__The problem__: Please restate exactly what appears in the records below from the first line to the line where "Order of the" is, that line included.

** Provided material follows **

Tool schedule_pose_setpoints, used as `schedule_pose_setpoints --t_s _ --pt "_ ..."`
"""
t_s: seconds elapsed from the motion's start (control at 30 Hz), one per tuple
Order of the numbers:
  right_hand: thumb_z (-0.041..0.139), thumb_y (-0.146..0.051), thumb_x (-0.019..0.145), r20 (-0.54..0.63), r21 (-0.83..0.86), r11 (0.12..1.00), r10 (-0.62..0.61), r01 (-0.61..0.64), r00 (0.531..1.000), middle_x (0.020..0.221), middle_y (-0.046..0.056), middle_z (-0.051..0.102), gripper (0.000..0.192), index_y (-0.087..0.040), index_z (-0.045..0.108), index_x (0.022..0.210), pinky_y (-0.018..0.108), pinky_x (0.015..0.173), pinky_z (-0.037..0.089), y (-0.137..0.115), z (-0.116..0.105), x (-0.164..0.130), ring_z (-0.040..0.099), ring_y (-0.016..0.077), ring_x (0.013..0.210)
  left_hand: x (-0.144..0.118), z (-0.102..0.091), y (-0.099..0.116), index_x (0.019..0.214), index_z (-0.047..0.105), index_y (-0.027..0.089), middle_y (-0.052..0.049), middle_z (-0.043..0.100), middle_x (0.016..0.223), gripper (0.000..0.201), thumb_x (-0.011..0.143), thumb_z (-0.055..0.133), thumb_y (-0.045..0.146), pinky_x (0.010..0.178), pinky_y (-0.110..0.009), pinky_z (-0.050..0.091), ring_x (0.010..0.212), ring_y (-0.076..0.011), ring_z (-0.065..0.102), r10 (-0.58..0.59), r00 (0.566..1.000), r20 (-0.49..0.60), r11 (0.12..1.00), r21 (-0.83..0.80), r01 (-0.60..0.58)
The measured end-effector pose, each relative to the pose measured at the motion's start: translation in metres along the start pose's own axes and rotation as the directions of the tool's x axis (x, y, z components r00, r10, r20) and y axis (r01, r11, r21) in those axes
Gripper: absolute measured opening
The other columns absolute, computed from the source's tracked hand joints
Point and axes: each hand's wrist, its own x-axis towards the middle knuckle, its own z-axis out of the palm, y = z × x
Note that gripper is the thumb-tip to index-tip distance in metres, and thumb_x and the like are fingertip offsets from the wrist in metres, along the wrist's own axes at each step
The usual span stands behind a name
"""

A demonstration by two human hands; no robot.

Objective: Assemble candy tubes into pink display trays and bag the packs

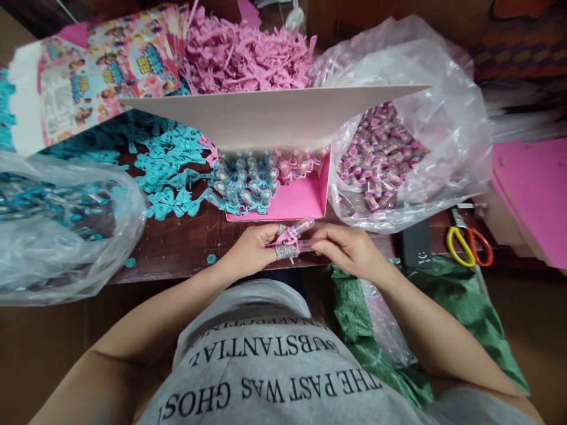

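Note:
My left hand (250, 248) and my right hand (348, 248) meet at the table's front edge. Between them they hold a small clear tube (302, 227) with pink contents and a pink plastic piece (286, 237). Tape wraps my left fingertips. Just beyond the hands an open pink box (295, 203) holds rows of clear tubes, blue ones on its left side and pink ones at the back. A grey cardboard flap (270, 115) hangs over the box and hides its rear.
A clear bag of pink tubes (381, 153) lies right of the box. Teal plastic pieces (170, 168) and a bag of blue tubes (53, 227) lie left. Pink pieces (243, 53) and printed cartons (101, 71) sit at the back. Scissors (469, 243) lie right, a green bag (376, 330) below.

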Motion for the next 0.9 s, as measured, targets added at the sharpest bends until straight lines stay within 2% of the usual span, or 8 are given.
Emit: schedule_pose_setpoints --t_s 0.07,0.17,0.33,0.43,0.53,0.6,0.73,0.9 --pt "0.041 -0.048 0.114 -0.084 0.005 1.000 -0.010 0.010 0.996 0.089 0.005 0.079 0.046 -0.020 0.075 0.100 0.031 0.075 0.057 0.002 -0.009 -0.001 0.074 0.0167 0.077 0.001 0.003 0.014 0.105 0.079 0.018 -0.005 0.083 0.107 0.026 0.083 0.084 0.032 0.100 -0.039 0.061 0.097 -0.0185 0.076 -0.008 0.999 0.040 1.000 0.015 0.008" --pt "0.046 -0.047 0.112 -0.235 -0.117 0.988 -0.128 0.102 0.963 0.133 0.012 0.075 0.043 -0.025 0.065 0.143 0.042 0.091 0.062 0.002 -0.030 0.002 0.077 0.0242 0.104 0.007 0.004 0.043 0.103 0.078 0.019 -0.003 0.082 0.107 0.020 0.086 0.080 0.029 0.099 -0.038 0.060 0.098 -0.0187 0.076 -0.038 0.995 0.090 0.997 0.077 0.031" --pt "0.054 -0.044 0.109 -0.009 -0.350 0.890 -0.315 0.292 0.949 0.160 0.006 0.058 0.044 -0.036 0.060 0.151 0.043 0.092 0.065 -0.008 -0.056 0.027 0.066 0.0285 0.137 0.030 -0.007 0.084 0.099 0.076 0.019 -0.003 0.081 0.098 0.018 0.097 0.064 0.032 0.090 -0.036 0.060 0.092 -0.0194 0.074 0.047 0.964 0.261 0.918 0.370 -0.145" --pt "0.060 -0.050 0.107 -0.011 -0.354 0.892 -0.303 0.280 0.953 0.136 0.003 0.076 0.034 -0.033 0.072 0.134 0.041 0.093 0.065 -0.006 -0.070 0.045 0.075 0.0242 0.119 0.046 -0.024 0.095 0.110 0.077 0.018 -0.009 0.080 0.116 0.025 0.102 0.056 0.030 0.101 -0.044 0.057 0.112 -0.0260 0.071 0.257 0.934 0.246 0.572 0.741 -0.352" --pt "0.065 -0.060 0.102 -0.172 -0.491 0.871 -0.087 -0.009 0.981 0.119 0.005 0.081 0.041 -0.031 0.074 0.130 0.042 0.085 0.061 0.000 -0.086 0.059 0.078 0.0268 0.100 0.063 -0.046 0.096 0.127 0.074 0.020 -0.008 0.068 0.151 0.034 0.104 0.049 0.022 0.121 -0.054 0.042 0.143 -0.0311 0.056 0.381 0.880 0.282 0.140 0.924 -0.357" --pt "0.062 -0.059 0.103 -0.199 -0.623 0.758 0.089 -0.196 0.976 0.117 0.009 0.081 0.041 -0.029 0.075 0.128 0.042 0.078 0.056 0.001 -0.090 0.069 0.077 0.0290 0.096 0.072 -0.060 0.093 0.131 0.073 0.023 -0.006 0.064 0.156 0.037 0.102 0.050 0.020 0.121 -0.054 0.041 0.147 -0.0311 0.053 0.340 0.885 0.318 -0.005 0.942 -0.336" --pt "0.057 -0.057 0.104 -0.135 -0.796 0.539 0.287 -0.277 0.948 0.120 0.012 0.080 0.043 -0.024 0.077 0.121 0.037 0.069 0.045 -0.004 -0.078 0.094 0.075 0.0315 0.097 0.080 -0.076 0.091 0.127 0.075 0.022 -0.008 0.062 0.158 0.035 0.100 0.053 0.020 0.115 -0.053 0.043 0.146 -0.0317 0.056 0.267 0.913 0.310 -0.063 0.950 -0.304" --pt "0.053 -0.051 0.104 -0.094 -0.810 0.533 0.295 -0.245 0.951 0.107 0.013 0.081 0.042 -0.019 0.078 0.114 0.036 0.070 0.044 0.007 -0.059 0.120 0.072 0.0295 0.087 0.081 -0.082 0.088 0.130 0.073 0.022 -0.009 0.064 0.156 0.037 0.106 0.045 0.027 0.111 -0.055 0.044 0.145 -0.0319 0.058 0.298 0.902 0.313 0.006 0.944 -0.329"
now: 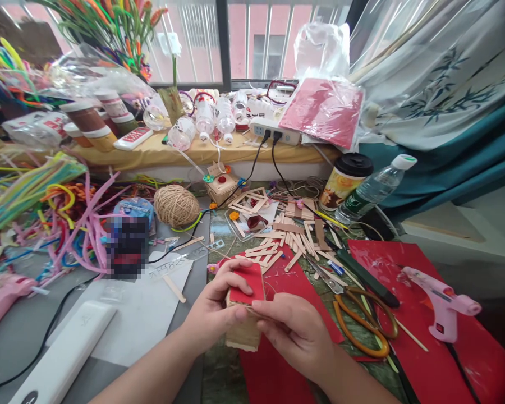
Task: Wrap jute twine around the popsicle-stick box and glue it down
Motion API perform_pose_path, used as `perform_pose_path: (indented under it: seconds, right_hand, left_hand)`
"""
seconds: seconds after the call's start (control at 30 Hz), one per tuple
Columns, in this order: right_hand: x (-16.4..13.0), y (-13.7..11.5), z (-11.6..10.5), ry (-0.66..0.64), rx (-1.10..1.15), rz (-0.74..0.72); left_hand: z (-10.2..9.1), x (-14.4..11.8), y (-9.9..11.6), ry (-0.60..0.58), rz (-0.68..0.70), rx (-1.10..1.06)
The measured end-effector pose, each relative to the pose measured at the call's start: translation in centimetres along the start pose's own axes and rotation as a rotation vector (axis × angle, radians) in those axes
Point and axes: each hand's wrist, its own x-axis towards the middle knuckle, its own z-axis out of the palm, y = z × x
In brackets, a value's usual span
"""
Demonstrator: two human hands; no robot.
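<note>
A small box (243,332) with pale wooden sides and a red top is held upright in front of me. My left hand (219,300) wraps round it, fingers over the red top and thumb on the near side. My right hand (297,331) is closed in a pinch at the box's right upper edge. A thin strand that looks like twine (272,285) curves up beside those fingertips; the pinch itself is partly hidden. Under the box lies red paper (273,381). Loose craft sticks (292,238) are piled just beyond.
Scissors (348,314) and a pink glue gun (441,306) lie to the right. Behind are a twine ball (177,206), a decorated box (223,185), a cup (345,179) and a water bottle (374,191). Pipe cleaners (84,224) and a long white object (65,353) occupy the left.
</note>
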Motion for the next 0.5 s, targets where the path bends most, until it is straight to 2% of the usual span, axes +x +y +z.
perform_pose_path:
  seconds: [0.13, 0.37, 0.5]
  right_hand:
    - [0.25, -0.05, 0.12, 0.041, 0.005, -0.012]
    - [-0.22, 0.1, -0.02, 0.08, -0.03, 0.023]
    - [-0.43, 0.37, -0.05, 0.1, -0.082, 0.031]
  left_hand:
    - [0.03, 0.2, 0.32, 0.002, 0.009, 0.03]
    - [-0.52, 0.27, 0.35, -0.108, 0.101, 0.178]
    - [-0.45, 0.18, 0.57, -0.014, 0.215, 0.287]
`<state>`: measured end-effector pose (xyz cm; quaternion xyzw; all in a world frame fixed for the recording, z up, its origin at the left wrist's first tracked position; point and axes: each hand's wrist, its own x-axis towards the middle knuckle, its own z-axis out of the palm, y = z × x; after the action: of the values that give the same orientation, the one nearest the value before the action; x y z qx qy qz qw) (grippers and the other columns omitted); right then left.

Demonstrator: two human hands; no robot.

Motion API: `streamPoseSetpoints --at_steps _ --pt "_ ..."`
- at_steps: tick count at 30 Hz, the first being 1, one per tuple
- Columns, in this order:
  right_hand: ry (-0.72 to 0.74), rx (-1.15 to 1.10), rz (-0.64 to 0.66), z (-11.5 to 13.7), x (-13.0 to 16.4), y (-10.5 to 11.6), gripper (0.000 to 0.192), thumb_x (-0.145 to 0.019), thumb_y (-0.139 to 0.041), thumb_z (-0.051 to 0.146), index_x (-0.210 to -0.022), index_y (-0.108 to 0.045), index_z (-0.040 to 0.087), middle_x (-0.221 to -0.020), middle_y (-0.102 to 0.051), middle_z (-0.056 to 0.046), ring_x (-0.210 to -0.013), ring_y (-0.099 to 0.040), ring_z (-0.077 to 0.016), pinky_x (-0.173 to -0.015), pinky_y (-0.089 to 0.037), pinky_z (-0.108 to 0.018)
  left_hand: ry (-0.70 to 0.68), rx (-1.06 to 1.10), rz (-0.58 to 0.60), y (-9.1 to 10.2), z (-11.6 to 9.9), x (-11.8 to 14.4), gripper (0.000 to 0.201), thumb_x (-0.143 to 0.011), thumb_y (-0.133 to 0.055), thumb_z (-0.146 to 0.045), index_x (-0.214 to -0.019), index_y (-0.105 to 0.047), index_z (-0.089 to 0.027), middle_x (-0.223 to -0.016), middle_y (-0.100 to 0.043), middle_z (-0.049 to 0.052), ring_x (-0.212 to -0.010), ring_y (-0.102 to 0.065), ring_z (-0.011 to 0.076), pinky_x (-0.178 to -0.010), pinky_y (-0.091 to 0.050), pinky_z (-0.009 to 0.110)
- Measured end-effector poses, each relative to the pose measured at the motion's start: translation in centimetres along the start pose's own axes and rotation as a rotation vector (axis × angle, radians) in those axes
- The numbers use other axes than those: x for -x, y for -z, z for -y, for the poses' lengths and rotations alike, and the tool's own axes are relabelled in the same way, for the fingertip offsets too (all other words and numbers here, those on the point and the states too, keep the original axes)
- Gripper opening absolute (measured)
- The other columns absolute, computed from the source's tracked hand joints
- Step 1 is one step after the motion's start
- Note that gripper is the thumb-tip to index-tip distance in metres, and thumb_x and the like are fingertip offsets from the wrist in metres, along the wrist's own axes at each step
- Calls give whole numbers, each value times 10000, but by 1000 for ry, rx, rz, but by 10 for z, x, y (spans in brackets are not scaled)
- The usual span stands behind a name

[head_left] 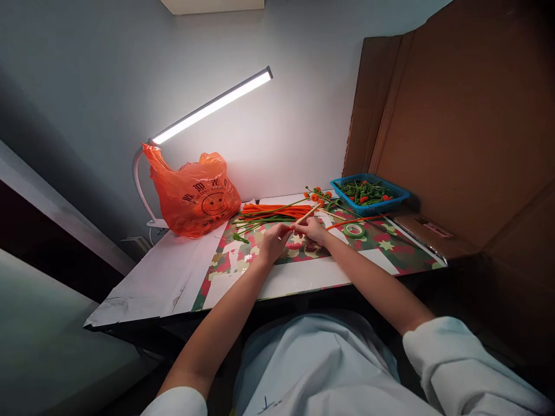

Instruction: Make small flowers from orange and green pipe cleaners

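My left hand (274, 241) and my right hand (313, 230) are close together over the front of the table, fingers pinched. Between them is a thin pale wooden stick (309, 214), slanting up to the right from my right fingers. An orange pipe cleaner (358, 221) runs from the hands out to the right, its near end pinched at my left fingertips. Just behind lies a bundle of orange pipe cleaners (277, 210) with green stems (260, 222). Small orange flowers (315, 197) rest behind my right hand. The exact grip is partly hidden by the fingers.
A roll of green tape (354, 230) lies right of my right hand. A blue basket (401, 199) of green and orange pieces stands at the back right, by a cardboard sheet (455, 115). An orange plastic bag (195, 196) and a lit lamp (212, 107) are at the left.
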<state>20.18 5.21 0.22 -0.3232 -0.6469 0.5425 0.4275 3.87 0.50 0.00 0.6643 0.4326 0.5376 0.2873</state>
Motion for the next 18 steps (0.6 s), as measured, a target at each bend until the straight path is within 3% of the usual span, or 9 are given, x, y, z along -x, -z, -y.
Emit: streamPoseSetpoints --at_steps 4,10,14,18 --pt "57 20 32 3 1 -2 401 -571 -789 503 -675 -645 144 -583 -601 -7 -534 -511 -104 -503 -405 -234 62 87 31 2 6 -1 203 -708 -744 -351 -744 -636 -183 -690 -638 22 -613 -540 138 -587 -407 240" --pt "69 79 142 10 2 5 373 -603 -780 473 -737 -691 137 -634 -632 -26 -590 -542 -122 -522 -427 -239 220 333 170 6 9 -7 387 -655 -764 -493 -691 -595 -146 -614 -590 1 -491 -468 72 -492 -371 215" --pt "71 94 150 10 1 8 377 -605 -778 463 -771 -708 132 -677 -658 -41 -622 -561 -130 -532 -429 -237 394 541 246 11 2 -6 412 -598 -815 -461 -674 -575 -135 -609 -535 -22 -474 -410 34 -450 -312 179" --pt "81 56 126 7 0 7 396 -587 -788 465 -795 -711 137 -696 -670 -44 -649 -570 -135 -530 -409 -228 473 644 306 14 -1 -6 390 -590 -827 -414 -688 -584 -125 -611 -498 -30 -469 -366 21 -431 -275 173"
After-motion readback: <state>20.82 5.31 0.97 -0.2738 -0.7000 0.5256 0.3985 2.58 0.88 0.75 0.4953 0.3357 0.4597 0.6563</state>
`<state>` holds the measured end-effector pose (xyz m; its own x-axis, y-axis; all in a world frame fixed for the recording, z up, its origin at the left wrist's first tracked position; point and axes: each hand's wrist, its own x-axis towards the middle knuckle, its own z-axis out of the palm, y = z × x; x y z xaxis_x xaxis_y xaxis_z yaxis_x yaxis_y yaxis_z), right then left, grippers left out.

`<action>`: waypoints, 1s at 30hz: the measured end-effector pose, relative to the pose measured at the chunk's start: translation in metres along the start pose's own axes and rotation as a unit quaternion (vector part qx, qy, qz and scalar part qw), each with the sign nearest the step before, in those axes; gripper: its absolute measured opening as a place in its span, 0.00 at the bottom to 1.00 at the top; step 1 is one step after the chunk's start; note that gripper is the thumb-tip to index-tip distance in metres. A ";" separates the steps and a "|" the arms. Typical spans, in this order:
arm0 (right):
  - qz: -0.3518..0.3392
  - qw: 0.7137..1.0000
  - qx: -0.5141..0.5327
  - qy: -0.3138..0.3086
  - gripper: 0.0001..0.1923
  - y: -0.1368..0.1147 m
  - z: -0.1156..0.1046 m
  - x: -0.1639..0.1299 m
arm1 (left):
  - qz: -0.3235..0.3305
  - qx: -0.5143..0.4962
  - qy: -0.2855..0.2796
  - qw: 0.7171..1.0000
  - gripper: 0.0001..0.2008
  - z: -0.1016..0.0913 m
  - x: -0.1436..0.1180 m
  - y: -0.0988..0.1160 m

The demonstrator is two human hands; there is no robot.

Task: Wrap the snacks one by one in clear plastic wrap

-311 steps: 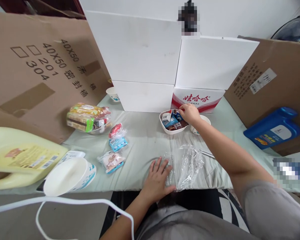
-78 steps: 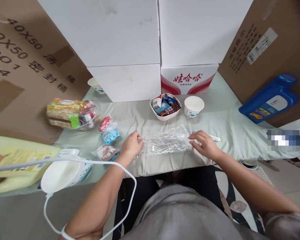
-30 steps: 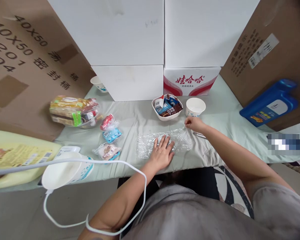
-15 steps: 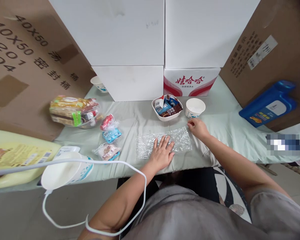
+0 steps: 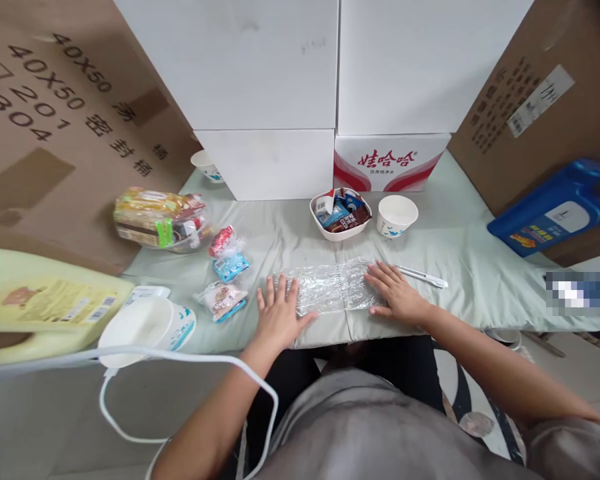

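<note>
Head view: film (image 5: 333, 288) between hands (image 5: 277, 317) (image 5: 400, 298)

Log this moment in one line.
film: spread on cloth; left hand: open, at its left end; right hand: open, at its right end; bowl: holds packets; cup: right of bowl

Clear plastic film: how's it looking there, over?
Left hand and right hand open, at opposite ends. Clear plastic film spread, wrinkled. Pen-like tool beside right hand.

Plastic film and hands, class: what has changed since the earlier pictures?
The left hand moved from the middle of the plastic film to its left end; the right hand from near the paper cup to the film's right end. Crumpled at first, the film lies spread out. The snack bowl and cup stayed.
</note>
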<state>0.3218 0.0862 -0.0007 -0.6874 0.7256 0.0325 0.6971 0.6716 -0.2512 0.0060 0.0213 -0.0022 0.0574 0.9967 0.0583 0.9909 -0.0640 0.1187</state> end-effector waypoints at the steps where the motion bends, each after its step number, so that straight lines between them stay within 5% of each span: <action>1: -0.020 1.000 0.015 0.005 0.40 0.001 -0.003 -0.006 | 0.036 -0.007 0.012 0.999 0.36 -0.004 -0.007 -0.011; 5: -0.049 0.994 0.097 0.017 0.19 -0.002 -0.007 -0.025 | 0.176 -0.084 0.034 0.980 0.13 -0.011 -0.027 -0.041; 9: -0.016 0.986 0.157 0.050 0.12 -0.007 -0.008 -0.031 | 0.193 -0.166 0.048 0.966 0.12 -0.014 -0.029 -0.053; 15: 0.165 0.957 0.223 0.077 0.14 -0.006 -0.017 -0.012 | -0.003 -0.233 0.027 0.972 0.10 -0.017 0.000 -0.050; 20: 0.263 0.961 0.067 0.049 0.13 -0.009 -0.008 0.020 | -0.107 -0.127 0.026 0.986 0.11 -0.009 0.034 -0.032; 23: 0.261 0.964 -0.006 0.047 0.14 -0.010 -0.004 0.026 | -0.099 -0.052 0.057 0.992 0.11 -0.008 0.039 -0.027; 27: 0.205 0.972 0.009 0.116 0.16 -0.004 -0.002 0.021 | -0.056 -0.004 0.175 0.983 0.11 -0.012 0.030 -0.015; 30: 0.145 0.982 0.030 0.122 0.10 -0.003 -0.002 0.018 | 0.038 -0.045 0.164 0.985 0.13 -0.011 0.020 0.016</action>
<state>0.3076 0.0974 0.0024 -0.3883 0.9039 0.1796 0.8376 0.4274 -0.3402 0.0212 0.0396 0.0116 0.0744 0.9200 0.3848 0.9695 -0.1570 0.1880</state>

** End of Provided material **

__Solution below__:
Tool schedule_pose_setpoints, used as `schedule_pose_setpoints --t_s _ --pt "_ ..."`
"""
t_s: seconds elapsed from the motion's start (control at 30 Hz), one per tuple
Order of the numbers:

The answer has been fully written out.